The Kymi Jaegers were in position to the east of Hamina ready to repulse an assault.
In Lappeenranta, Finland’s own tanks had been moved up to the border zone.
It was the last week of August in 1968. Czechoslovakia had been invaded and occupied just over a week earlier.
The news from Prague unsettled the Finns mightily.
The eternal fear raised its head once more.
......
Back in Helsinki, the ship of state tried to hold its course. The government expressed its sadness at the occupation of Czechoslovakia and hoped for a peaceful outcome. It promised to monitor developments carefully. There was no overt criticism of the Soviet moves.
Deep depression had overtaken President Urho Kekkonen.
”Why the hell did I have to go and agree to stand for re-election? Now I’d be a free man to say what I think”, Kekkonen wrote in his diary.
.....
In any event, the rumour-mill had to be stopped somehow.

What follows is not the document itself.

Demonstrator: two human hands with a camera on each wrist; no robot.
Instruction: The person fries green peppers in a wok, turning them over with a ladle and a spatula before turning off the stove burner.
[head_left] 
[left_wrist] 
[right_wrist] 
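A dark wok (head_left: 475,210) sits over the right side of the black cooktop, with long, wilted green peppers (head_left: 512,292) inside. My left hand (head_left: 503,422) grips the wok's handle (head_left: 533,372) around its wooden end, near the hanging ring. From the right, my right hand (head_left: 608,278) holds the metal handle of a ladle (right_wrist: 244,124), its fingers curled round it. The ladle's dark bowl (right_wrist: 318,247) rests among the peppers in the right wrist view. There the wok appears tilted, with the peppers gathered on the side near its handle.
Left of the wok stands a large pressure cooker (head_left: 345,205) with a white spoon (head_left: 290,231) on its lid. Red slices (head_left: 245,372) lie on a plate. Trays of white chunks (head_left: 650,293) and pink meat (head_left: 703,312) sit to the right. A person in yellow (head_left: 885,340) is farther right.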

The then Prime Minister Mauno Koivisto and his Foreign Minister Ahti Karjalainen called in the editors-in-chief of the largest daily newspapers and warned them against jumping to overly hasty conclusions.
Karjalainen stressed that the occupation in Czechoslovakia was not having an effect on bilateral relations with the eastern neighbour, and he warned against stirring things up on the foreign policy front.
....
Another who learnt at the time that one did not go antagonising a superpower just like that was a 21-year-old summer reporter with YLE named Paavo Väyrynen (yes, that Väyrynen, later the chairman of the Centre Party and long-serving Foreign Minister).
Väyrynen had been making a radio report of the demonstrations outside the Soviet Embassy on Tehtaankatu, and had interviewed people taking part in the protest.
But the piece was never aired.
“There was talk that the Ministry of the Interior had phoned the newsdesk”, recalls Väyrynen with some ironic amusement.
“They probably didn’t want to have it told just how large the demonstration was. Or what the mood on the street was like.” .....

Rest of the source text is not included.